Of course, he thought to himself, and the bodyguard to the President of Serbia had read Peter Handke’s The Moravian Night in Zarko’s translation. How is it possible for one small country to have both literate bodyguards and, on the streets, the most beautiful legs in the world?

He had always felt an erotic tug, he told me, when he thought of Europe, but the long and stylish legs moving in such quantities and with such qualities along Belgrade’s pedestrian streets were something special.

ImageDo you think of Belgrade as a woman? he asked the waiter.

Of course, the waiter said, and turned the pages of Kapor’s book until he came to a drawing of the city and the Sava River intertwined with the body of a young woman.
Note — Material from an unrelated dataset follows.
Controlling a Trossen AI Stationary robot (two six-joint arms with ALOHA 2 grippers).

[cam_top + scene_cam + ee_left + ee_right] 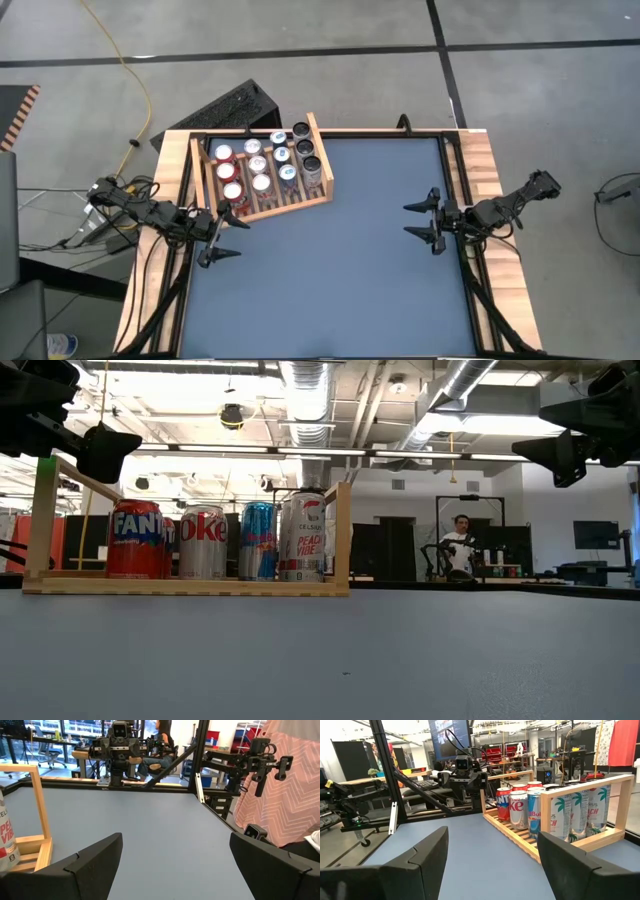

The waiter turned another few pages and showed him where Kapor wrote about that very cafe: “Snezana (Snow White) . . . was the first place where croissants appeared — which was an unprecedented miracle. Croissants . . . heralded in 1950s Belgrade the beginning of the end of dreary socialist cuisine.”

The waiter left and he thought, he told me, about his visit to the Zepter Museum the day before, a private collection of contemporary Serbian art just up the street from the cafe.

A young woman (with legs) had welcomed him in the beautiful foyer and asked, in perfect English, if he would like a ticket.

Yes, he had answered, I’d like to see your collection.

That will be 200 Dinar, she said, unless, of course, you are older than 63.

He asked her to repeat what she had just said, not quite sure he had heard right.

If you are older than 63, entrance is free.

To be exact, he finally managed to say, flushing a little as he told me this, I am not over 63 but exactly 63.

That’s good enough, she said, and handed him a ticket.

I’m no longer who I still think I am, he told me. Without even the courtesy of asking to see a document of my age, of my agedness, she handed me a ticket. It’s a catastrophe!

Image

He entered the museum despite the catastrophe and looked around the way he always did, moving steadily through the rooms until he found himself drawn to a painting.

He stood for a long time looking at a man half-reclined on what looked like cardboard below a window looking onto a railroad car partially obscured by steam. The man looked back at him, out at him, reprovingly, perhaps, a dark gaze that unsettled him. Mica Popovic was the painter.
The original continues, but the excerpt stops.